L’esplosione di «Super Max», il talento locale dei Tigers

«Però, niente male quel Max, si vede che lo ha nel sangue». Sugli spalti, commenti simili si sentono regolarmente da inizio stagione. Le tribune non sono però quelle di un circuito di Formula 1, ma dell’Istituto Elvetico di Lugano, dove i padroni di casa Tigers hanno scoperto di avere in scuderia il proprio «Super Max», al secolo Massimiliano Dell’Acqua. Figliol prodigo come il campionissimo dell’automobilismo Verstappen, anche il «nostro» Max ha dovuto scalpitare qualche anno prima di poter mostrare il suo vero potenziale. Ma una volta trovato spazio e acquisita fiducia, la giovane guardia bianconera ha iniziato a ripagare l’attesa.
Partenza lanciata
L’inizio di stagione di Dell’Acqua è infatti sotto gli occhi di tutti. Che l’esplosione fosse dietro l’angolo non sorprende più di tanto – il talento è sempre stato lì da vedere – ma aveva bisogno dei suoi tempi, e delle giuste circostanze, per compiersi del tutto: «Quest’anno ho più minuti, più responsabilità e quindi ho anche di più il pallone tra le mani. Il fatto che riesca ad esprimermi al meglio è una conseguenza di questo». Passato da 15 minuti di impiego a 29, ha anche raddoppiato la produzione di punti, saliti dai 5,2 del 2022/2023 agli 11,5 di questo primo scorcio di stagione. Numeri che raccontano solo in parte la capacità di tenere il campo del giovane bianconero. Lui però divide i meriti con i compagni: «La squadra è unita, in campo e in spogliatoio non ci sono egoismi, la palla gira che è un piacere e in generale facciamo molto gruppo. Giocare e produrre diventa di conseguenza più facile, e se ci sto riuscendo lo devo alla squadra che mi mette nelle condizioni di farlo». E in questo senso anche avere in panchina un coach di valore come Montini aiuta: «Gran parte del merito di quanto stiamo facendo va dato a lui. Ha saputo unire il gruppo da un lato e creare gli schemi giusti per noi dall’altro. In generale poi, sapere che andando all’allenamento hai la possibilità di migliorare, di imparare cose nuove, è un fattore importante, uno stimolo non da poco».

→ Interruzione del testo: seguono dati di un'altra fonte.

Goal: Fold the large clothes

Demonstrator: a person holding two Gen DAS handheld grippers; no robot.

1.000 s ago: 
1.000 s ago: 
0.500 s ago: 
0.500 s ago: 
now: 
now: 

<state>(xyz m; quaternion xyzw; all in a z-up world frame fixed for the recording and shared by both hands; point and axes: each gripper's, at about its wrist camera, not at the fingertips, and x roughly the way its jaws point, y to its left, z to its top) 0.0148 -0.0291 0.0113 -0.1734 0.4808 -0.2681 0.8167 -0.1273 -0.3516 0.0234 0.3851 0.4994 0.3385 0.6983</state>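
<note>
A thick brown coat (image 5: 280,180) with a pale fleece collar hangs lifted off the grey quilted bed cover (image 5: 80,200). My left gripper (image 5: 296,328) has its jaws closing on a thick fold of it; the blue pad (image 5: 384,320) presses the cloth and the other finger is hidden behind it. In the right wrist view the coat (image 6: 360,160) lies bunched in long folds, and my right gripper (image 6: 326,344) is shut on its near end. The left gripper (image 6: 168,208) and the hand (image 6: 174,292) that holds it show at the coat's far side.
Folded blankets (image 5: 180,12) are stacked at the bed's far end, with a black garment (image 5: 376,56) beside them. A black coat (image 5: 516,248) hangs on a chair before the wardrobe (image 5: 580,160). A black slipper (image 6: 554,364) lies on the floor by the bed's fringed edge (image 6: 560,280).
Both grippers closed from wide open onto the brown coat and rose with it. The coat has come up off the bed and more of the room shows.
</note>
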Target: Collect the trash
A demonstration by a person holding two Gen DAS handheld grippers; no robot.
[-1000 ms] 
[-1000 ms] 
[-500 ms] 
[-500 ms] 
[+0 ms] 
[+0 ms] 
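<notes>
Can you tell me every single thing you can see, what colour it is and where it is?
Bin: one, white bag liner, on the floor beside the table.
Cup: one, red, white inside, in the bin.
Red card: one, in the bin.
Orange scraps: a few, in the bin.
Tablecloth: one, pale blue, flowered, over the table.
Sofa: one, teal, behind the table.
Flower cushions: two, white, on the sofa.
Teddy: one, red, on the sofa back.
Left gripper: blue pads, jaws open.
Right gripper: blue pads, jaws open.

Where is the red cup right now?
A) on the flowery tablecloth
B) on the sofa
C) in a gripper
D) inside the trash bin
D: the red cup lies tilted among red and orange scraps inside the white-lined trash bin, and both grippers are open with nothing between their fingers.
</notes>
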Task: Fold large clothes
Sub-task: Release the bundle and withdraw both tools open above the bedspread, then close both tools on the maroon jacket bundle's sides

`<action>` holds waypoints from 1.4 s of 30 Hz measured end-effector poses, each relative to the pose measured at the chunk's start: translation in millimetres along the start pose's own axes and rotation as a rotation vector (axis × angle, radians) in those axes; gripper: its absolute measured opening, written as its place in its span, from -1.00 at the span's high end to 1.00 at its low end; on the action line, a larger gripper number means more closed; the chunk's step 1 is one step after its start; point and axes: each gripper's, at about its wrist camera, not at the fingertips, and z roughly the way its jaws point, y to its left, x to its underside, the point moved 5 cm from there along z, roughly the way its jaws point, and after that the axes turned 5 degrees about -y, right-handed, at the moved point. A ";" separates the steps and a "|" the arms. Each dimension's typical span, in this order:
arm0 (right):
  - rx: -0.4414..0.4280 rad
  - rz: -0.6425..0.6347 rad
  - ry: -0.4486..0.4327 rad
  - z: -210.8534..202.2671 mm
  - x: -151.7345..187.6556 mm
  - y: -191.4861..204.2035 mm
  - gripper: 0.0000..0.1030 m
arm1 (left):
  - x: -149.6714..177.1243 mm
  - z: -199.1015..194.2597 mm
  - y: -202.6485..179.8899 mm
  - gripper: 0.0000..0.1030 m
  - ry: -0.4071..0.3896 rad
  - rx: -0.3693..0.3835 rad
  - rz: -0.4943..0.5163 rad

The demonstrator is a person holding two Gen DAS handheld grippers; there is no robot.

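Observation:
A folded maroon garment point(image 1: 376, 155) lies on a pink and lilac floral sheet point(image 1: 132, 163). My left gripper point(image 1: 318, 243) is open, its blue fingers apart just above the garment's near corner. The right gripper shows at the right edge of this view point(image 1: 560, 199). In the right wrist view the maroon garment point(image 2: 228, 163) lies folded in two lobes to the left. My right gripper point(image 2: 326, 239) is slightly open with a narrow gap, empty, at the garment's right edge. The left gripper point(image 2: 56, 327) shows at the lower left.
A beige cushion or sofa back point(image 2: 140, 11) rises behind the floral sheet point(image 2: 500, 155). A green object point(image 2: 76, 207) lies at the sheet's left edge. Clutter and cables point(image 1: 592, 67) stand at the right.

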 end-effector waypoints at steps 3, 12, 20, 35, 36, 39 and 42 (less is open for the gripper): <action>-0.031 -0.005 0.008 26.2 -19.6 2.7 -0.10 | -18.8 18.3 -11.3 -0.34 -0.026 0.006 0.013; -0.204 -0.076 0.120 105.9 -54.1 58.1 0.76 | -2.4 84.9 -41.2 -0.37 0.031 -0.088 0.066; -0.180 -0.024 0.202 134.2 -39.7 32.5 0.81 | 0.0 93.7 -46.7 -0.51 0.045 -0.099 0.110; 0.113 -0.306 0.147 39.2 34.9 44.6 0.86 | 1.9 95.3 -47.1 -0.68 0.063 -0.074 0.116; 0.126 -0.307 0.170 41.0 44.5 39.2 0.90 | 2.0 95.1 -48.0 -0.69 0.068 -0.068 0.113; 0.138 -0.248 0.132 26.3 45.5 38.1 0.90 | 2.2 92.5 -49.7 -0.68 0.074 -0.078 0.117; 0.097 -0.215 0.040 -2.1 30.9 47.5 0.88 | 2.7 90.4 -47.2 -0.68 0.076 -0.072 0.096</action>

Passato, presente e futuro
Prima di trovare il campo con regolarità però, Max ha anche dovuto mordere parecchio il freno in panchina, legge empirica del processo di crescita. Ma non ha mai pensato di mollare: «Ho sempre creduto in me e sapevo che lavorando prima o poi sarei stato ripagato. Momenti in cui ho pensato adesso basta, non ci sono mai stati. Soprattutto nelle ultime stagioni, dove ho ritrovato l’entusiasmo di andare in palestra, tutto è decisamente più bello e divertente. In passato non sempre è stato così, non a tutti gli stranieri passati da qui interessava più di quel tanto fare gruppo e coinvolgere i giovani». Anche perché finalmente adesso l’esterno luganese può pensare solo al basket: «Finita la scuola, esaurito il servizio civile, oggi posso allenarmi due volte al giorno e mi rendo conto che mentalmente sono più libero».
Questo è però anche il momento del bivio per un 20.enne della nostra pallacanestro, dove bisogna decidere se puntare su uno sport che qui (ri)paga poco, oppure pensare a cosa fare della propria vita adulta: «Magari sapessi cosa voglio fare da grande (ride ndr.)! Per il momento punto sul basket, magari ad un’esperienza all’estero. Già quest’estate ero pronto ad andare in Spagna. Ci sono stati dei contatti, ma avevo da finire il servizio civile. Punto all’anno prossimo. Comunque ho voglia di uscire dalla mia “comfort zone” e vorrei affrontare una nuova esperienza. Uscire di casa, insomma. E provare a ripartire praticamente da zero».
Sulle orme dei giganti
Le mani educate e l’educazione cestistica di Max affondano nelle radici dell’albero genealogico della famiglia Dell’Acqua, con lo scomparso «Seo» insignito qualche anno fa del titolo di «miglior giocatore ticinese di sempre»: «Il nonno le mie partite non se le perdeva mai. Era sempre lì, in tribuna. E, quando giocavo bene, mi arrivava sempre un suo messaggio di complimenti. Certo, mi dispiace non possa vedermi in questo momento. Però sono contento dei momenti passati insieme. Di consigli ne ha sempre dati e sempre tutti buoni. Li ho ascoltati.Se erano migliori i suoi o quelli di papà Ivano? Preferisco non rispondere (ride ndr.)!». Di sicuro i 31 punti con cui il nipote ha fatto ballare la difesa degli Starwings a inizio ottobre se li sarebbe goduti tutti: «E dire che in campo non mi sono reso conto di niente. Ero anche reduce da una settimana difficile, sotto antibiotici. Pensavo solo a vincere».